The 1999 legislation was sponsored by U.S. Sen. Phil Gramm (R-Tex.), and U.S. Reps. James Leach (R-Iowa) and Thomas Bliley (R-Va.)
Mr. Pearson said in a recent interview that Glass-Steagall, which was established during the Great Depression, "created silos" for banks, insurance companies and brokerage houses.
"Human nature didn't change over the decades," he said. "What worked its way into the system again was greed."
Mr. Pearson said that 5 percent of the mortgages were subprime in 1999, and by July 2007, when the real estate market crashed, the figure had escalated to 30 percent.
. . . .
"He's become the banks' senator," said Mr. Pearson, who has a law practice in Stamford and represented some major tennis players years ago, including former Greenwich resident Ivan Lendl, who captured eight grand slam titles.

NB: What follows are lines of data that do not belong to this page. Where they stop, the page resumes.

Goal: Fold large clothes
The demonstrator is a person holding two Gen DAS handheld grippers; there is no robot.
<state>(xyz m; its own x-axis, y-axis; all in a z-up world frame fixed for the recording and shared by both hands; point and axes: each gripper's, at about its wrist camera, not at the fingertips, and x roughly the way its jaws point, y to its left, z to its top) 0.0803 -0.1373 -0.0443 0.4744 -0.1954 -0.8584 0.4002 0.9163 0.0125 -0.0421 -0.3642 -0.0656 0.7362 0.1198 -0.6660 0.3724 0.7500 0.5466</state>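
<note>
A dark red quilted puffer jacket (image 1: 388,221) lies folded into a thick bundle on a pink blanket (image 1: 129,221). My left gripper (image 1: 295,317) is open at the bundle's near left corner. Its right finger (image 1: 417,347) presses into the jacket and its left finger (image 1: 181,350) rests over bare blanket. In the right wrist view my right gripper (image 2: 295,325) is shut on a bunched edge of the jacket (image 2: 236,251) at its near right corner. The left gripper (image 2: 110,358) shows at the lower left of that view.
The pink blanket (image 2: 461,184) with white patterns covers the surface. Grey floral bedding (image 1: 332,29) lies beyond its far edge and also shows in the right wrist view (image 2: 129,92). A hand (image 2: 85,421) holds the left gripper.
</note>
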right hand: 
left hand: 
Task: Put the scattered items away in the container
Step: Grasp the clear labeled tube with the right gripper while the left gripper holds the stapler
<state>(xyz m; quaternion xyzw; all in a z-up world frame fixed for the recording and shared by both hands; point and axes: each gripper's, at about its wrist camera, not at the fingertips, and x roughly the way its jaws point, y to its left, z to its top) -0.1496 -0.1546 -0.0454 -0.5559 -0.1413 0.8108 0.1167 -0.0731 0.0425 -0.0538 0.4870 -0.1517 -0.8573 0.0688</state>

"He had a legislative record for the first 20 years that was distinguished," he said of Mr. Dodd. "The last 10 years was not so distinguished." "
b) "Mr. Dodd, who has been easily elected five times to the U.S. Senate, the longest career any Connecticut resident has had in the upper body, has, according to Washington Post political columnist Chris Cillizza, been in a "free fall" for more than a year as he has had to answer questions about the refinancing of two mortgages, a transaction on a home in Ireland and conflicting answers regarding his role in bonuses for executives at AIG, which has received federal funding during the financial crisis."
Alas Pierson, a decent critic of Dodd, is not what we need in the senate. He is a Jimmy Carter-style economic moderate. As we saw with the Ned /Lamont primary challenger to Joe Lieberman, the Connecticut electorate is not in the mood for a moderate.
REPUBLICAN OPPORTUNITY
Dodd's plummeting poll numbers suggest a fine opportunity for Republicans to launch a viable challenge. Rob Simmons is currently the news-making Republican 2010 challenger to Dodd. (He is a former U.S. House Representative from eastern Connecticut.)
Simmons is leading Dodd by 45 percent against 39 percent, according to the Quinnipiac Poll of May 25. (An April Quinnipiac poll put Simmons 16 points ahead of Dodd.)